Жизнь и гибель Николая Курбова. Любовь Жанны Ней | страница 108



Сначала он пытался артистически перевоплощаться: стать гейшей и, подымая с земли кленовый лист, им, как веером, обмахивал веснушки. Но вскоре понял: безнадежно. Пел просто. Давали мелочь. Зина теперь тоже подрабатывала по категории беременных, «карточка А». Сынишка ел картошку, супруги суп на картошке. Все это было хоть печально, но выносимо. Хуже — страх. Иосиф Пескис с младенчества боялся мира. Вселенная, а следовательно, и Москва, и комнатка в Николопесковском — походили на девственные леса, полные засад: огромных микробов, бомб, побоев, тюрьм, расстрелов. Когда он полоскал рот (воды никогда не пил, а глотая суп на картошке, утешался: он ведь кипяченый), чувствовал: заболевает холерой. Чесался бок: укусила, сыпняк. Пел: схватят, недозволено. Шел: схватят — зачем? куда? откуда? Каждый человек ему казался чекистом, особенно если он шагал уверенно: ясно — с мандатом! И часто гейша, обрывая свой кокетливый вой, при виде кожаного шлема или меховой ушастой шапки стройной ланью неслась по бульвару.

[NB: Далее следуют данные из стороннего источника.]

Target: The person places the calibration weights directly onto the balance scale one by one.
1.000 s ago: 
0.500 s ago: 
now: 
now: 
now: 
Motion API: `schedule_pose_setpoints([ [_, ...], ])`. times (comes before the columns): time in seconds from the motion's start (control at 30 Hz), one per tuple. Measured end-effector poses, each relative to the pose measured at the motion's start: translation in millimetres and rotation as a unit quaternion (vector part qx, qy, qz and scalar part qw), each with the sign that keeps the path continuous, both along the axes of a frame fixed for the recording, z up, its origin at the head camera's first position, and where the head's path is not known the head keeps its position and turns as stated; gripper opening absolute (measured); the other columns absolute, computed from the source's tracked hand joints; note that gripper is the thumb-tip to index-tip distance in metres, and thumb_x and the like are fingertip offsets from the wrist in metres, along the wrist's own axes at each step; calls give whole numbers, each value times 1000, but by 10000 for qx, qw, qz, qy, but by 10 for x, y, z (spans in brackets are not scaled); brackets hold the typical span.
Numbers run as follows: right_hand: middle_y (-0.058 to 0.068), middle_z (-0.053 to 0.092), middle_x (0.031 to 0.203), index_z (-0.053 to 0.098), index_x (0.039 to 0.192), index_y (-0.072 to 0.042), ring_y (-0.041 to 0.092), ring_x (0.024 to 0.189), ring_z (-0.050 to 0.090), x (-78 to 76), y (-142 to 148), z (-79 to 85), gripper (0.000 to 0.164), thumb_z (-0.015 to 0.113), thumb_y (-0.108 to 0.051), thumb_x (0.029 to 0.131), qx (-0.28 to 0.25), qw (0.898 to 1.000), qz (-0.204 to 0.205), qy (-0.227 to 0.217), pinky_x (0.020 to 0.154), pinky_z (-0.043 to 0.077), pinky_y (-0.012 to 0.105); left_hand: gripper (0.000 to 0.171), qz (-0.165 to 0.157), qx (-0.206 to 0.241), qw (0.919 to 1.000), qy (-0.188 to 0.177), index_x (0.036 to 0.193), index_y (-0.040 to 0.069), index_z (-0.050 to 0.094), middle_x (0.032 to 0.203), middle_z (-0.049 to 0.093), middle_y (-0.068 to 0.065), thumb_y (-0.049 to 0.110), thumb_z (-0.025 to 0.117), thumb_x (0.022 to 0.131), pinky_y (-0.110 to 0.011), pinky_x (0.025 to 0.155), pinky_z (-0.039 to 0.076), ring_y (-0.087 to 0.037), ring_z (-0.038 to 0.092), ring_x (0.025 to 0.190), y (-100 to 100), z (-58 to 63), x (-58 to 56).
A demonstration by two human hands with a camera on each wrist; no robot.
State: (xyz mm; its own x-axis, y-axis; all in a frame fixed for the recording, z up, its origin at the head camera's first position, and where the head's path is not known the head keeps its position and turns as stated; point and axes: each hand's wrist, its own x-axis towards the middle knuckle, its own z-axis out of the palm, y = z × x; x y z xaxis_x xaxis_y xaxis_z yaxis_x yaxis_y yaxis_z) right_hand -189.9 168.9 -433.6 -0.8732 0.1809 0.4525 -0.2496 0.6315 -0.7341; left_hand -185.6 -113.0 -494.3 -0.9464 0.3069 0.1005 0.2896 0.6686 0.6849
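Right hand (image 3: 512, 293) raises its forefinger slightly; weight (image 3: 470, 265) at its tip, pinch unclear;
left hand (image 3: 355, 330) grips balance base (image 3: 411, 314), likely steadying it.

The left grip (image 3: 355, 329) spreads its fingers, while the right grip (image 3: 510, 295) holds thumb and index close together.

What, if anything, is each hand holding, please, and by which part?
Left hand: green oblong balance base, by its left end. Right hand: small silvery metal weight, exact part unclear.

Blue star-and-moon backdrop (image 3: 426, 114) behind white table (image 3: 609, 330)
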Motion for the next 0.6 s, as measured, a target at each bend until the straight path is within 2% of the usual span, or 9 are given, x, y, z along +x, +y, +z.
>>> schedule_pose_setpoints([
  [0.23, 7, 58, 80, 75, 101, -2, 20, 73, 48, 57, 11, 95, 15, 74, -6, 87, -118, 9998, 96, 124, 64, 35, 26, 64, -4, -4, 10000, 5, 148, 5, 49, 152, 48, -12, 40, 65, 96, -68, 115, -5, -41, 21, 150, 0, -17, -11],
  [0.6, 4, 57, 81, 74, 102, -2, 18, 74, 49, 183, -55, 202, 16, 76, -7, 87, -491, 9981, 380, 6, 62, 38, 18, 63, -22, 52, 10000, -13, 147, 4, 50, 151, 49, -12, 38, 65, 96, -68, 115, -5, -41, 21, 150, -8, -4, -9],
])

Сейчас же Пескис пел и думал: даже убежать нельзя, стоит только расставить шире ноги, и половина брюк немедленно отвалится, улика, отыщут, засадят, напечатают в «Известиях»: «Иосиф Пескис»… Ой!

За красу я получила…

Братец Наум, от ужаса переживая смертельный зуд в желудке, но зная — ничего не поделаешь, — назвался груздем и прочее, стойко приблизился к извергу Ашу, то есть к Иосифу Пескису и, не дав ему допеть о первом призе, пробасил:

— Сын мой, следуй за мной!

Пескис задрожал, но скрыться не попытался — брюки! предательские брюки!.. Рысью он помчался рядом с огромной глыбой, шагавшей в Кривоарбатский. Навстречу им кидалась из палисадников, из двориков весна, в виде клейких веток, глянца луж, собачьих свадеб. Также — люди. Но никто не знал, что этот огромный оголтелый бык и трусящий рядом жалостный теленочек следуют на бойню, замирают оба от предсмертного томления, прощаются с каждой лужей, с каждой сукой (кому же охота умирать?).

Час спустя, приступая ко второй бутылке, смертники пили на брудершафт. Наум сказал: «Хер», после «Иосиф Прекрасный», Пескис: «Эпидемия», «Певучий Дунай». Облобызались. Вошел кто-то третий, вовсе не веселый. Посидел с минуту, а после отозвал в переднюю Наума. Нервы, хотя пузатого, но все же деликатного героя, не выдержали, и, слушая угрюмое шпынянье Высокова: «Вы и-ди-от. Тот — большой, высокий, а это карлик. Тому лет пятьдесят, если не больше, это мальчишка. И, вообще, никакого, слышите вы, никакого сходства. А деньги пропили?..» — братец не сдержался, заплакал. Весь сразу замок и готов был, моля о снисхождении, замочить сухие, известковые щеки Высокова, но тот, зловеще лязгнув дверной цепочкой, спасся. Оставалось выложить обиду этому лже-Ашу. Жиденок был кротчайший, и в глазах Наума, продолжавших лить щедро влагу, он с каждой рюмкой обрастал кудрявой белой шерсткой, превращаясь в пасхального барашка.